» **WHAT IS BEING ASKED**:
From the first line to the last, give the listing again exactly.

====

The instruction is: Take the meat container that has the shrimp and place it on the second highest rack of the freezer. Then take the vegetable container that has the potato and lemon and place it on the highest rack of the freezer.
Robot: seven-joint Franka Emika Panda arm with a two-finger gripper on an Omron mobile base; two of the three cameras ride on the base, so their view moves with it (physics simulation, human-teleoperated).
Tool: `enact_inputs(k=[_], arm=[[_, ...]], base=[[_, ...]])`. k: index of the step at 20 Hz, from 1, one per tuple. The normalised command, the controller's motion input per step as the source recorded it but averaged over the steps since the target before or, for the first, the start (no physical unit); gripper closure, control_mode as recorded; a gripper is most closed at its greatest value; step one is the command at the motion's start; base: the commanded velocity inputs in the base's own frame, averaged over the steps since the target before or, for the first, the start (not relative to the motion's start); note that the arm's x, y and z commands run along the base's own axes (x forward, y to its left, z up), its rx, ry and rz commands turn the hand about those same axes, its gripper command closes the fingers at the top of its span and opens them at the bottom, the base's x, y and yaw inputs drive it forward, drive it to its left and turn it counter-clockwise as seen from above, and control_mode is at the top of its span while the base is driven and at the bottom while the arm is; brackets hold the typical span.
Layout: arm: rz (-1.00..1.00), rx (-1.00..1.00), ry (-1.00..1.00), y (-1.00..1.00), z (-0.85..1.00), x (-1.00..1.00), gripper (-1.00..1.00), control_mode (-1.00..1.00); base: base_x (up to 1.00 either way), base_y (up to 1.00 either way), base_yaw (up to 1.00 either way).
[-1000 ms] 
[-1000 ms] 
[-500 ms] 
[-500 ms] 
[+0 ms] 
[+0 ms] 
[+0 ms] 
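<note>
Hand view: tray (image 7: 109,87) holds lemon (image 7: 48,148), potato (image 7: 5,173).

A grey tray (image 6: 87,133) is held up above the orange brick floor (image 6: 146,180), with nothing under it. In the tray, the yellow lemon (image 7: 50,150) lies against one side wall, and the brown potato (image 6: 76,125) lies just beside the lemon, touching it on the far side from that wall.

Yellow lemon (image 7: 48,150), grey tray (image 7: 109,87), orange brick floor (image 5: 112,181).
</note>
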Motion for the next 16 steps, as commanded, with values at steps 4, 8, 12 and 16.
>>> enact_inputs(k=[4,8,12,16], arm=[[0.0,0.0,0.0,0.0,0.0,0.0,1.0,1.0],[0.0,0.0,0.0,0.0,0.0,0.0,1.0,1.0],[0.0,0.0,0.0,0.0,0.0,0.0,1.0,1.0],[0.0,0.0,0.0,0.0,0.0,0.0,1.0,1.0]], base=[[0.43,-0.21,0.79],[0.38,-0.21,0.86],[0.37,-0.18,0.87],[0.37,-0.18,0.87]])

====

» **EXPECTED OUTPUT**:
The instruction is: Take the meat container that has the shrimp and place it on the second highest rack of the freezer. Then take the vegetable container that has the potato and lemon and place it on the highest rack of the freezer.
Robot: seven-joint Franka Emika Panda arm with a two-finger gripper on an Omron mobile base; two of the three cameras ride on the base, so their view moves with it (physics simulation, human-teleoperated).
Tool: `enact_inputs(k=[_], arm=[[_, ...]], base=[[_, ...]])`. k: index of the step at 20 Hz, from 1, one per tuple. The normalised command, the controller's motion input per step as the source recorded it but averaged over the steps since the target before or, for the first, the start (no physical unit); gripper closure, control_mode as recorded; a gripper is most closed at its greatest value; step one is the command at the motion's start; base: the commanded velocity inputs in the base's own frame, averaged over the steps since the target before or, for the first, the start (not relative to the motion's start); note that the arm's x, y and z commands run along the base's own axes (x forward, y to its left, z up), its rx, ry and rz commands turn the hand about those same axes, its gripper command closes the fingers at the top of its span and opens them at the bottom, the base's x, y and yaw inputs drive it forward, drive it to its left and turn it counter-clockwise as seen from above, and control_mode is at the top of its span while the base is driven and at the bottom while the arm is; brackets hold the typical span.
Layout: arm: rz (-1.00..1.00), rx (-1.00..1.00), ry (-1.00..1.00), y (-1.00..1.00), z (-0.85..1.00), x (-1.00..1.00), gripper (-1.00..1.00), control_mode (-1.00..1.00); base: base_x (up to 1.00 either way), base_y (up to 1.00 either way), base_yaw (up to 1.00 either way).
[-1000 ms] 
[-1000 ms] 
[-500 ms] 
[-500 ms] 
[+0 ms] 
[+0 ms] 
[+0 ms] 
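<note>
Hand view: tray (image 7: 109,87) holds lemon (image 7: 48,148), potato (image 7: 5,173).

A grey tray (image 6: 87,133) is held up above the orange brick floor (image 6: 146,180), with nothing under it. In the tray, the yellow lemon (image 7: 50,150) lies against one side wall, and the brown potato (image 6: 76,125) lies just beside the lemon, touching it on the far side from that wall.

Yellow lemon (image 7: 48,150), grey tray (image 7: 109,87), orange brick floor (image 5: 112,181).
</note>
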Motion for the next 16 steps, as commanded, with values at steps 4, 8, 12 and 16.
>>> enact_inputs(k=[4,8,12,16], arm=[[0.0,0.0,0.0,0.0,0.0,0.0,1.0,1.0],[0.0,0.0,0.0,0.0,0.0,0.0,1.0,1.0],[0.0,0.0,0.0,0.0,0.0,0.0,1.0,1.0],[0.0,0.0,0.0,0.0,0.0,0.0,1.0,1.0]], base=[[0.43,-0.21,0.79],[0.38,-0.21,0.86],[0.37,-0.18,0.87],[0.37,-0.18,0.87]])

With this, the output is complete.